* _What the task requires_
Please copy each line below that contains the string "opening".

* _Source data_
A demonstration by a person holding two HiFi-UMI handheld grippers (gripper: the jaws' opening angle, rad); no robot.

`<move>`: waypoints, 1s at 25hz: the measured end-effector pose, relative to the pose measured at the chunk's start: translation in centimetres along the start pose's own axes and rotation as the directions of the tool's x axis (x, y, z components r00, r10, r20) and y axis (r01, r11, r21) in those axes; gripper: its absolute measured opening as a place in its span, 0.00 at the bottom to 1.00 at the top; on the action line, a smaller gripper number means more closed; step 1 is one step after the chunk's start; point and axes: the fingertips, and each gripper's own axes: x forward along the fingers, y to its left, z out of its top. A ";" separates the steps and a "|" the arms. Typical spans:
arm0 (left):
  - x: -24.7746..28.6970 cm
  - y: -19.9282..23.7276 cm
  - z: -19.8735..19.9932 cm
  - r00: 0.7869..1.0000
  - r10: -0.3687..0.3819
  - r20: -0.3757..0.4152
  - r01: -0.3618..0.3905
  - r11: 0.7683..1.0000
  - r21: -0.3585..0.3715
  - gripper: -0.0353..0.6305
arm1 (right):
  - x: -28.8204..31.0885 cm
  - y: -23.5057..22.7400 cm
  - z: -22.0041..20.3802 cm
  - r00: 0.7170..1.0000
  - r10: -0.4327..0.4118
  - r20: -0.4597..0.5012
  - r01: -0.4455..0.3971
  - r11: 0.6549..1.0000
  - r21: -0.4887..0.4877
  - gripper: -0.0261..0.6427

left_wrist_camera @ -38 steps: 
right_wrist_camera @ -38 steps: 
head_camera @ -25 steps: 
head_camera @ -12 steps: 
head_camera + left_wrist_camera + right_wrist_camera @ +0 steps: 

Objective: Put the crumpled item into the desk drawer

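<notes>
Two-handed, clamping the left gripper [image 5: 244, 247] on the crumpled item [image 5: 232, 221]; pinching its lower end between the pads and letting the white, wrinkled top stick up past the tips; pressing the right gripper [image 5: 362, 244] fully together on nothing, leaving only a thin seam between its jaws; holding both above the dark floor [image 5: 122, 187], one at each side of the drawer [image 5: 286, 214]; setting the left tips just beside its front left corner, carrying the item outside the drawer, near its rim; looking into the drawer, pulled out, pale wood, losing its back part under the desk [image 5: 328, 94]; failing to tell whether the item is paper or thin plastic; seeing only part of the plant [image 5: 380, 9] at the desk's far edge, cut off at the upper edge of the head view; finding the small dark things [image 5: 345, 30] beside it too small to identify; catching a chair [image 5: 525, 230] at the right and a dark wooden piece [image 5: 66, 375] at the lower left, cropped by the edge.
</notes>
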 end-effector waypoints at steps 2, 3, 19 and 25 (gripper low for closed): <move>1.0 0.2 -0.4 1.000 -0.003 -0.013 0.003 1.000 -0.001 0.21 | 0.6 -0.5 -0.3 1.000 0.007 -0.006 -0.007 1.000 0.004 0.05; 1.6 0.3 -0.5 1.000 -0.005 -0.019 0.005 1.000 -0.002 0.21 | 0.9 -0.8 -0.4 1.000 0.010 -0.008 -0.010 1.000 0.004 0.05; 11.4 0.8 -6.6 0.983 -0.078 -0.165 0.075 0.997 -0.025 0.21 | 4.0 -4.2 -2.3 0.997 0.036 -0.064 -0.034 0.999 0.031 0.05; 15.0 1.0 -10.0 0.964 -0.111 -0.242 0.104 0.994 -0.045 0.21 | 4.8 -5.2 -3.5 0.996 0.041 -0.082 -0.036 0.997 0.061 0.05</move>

* _Solution to the exercise_
A demonstration by a person holding two HiFi-UMI handheld grippers (gripper: the jaws' opening angle, rad); no robot.
`<move>`: waypoints, 1s at 25hz: the measured end-effector pose, relative to the pose measured at the chunk's start: translation in centimetres along the start pose's own axes and rotation as the directions of the tool's x axis (x, y, z components r00, r10, r20) and y axis (r01, r11, r21) in those axes; gripper: its absolute measured opening as a place in its span, 0.00 at the bottom to 1.00 at the top; on the action line, a smaller gripper number means more closed; step 1 is one step after the chunk's start; point and axes: the fingertips, and each gripper's own axes: x forward along the fingers, y to its left, z out of its top. A ";" separates the steps and a "|" the arms. Typical spans:

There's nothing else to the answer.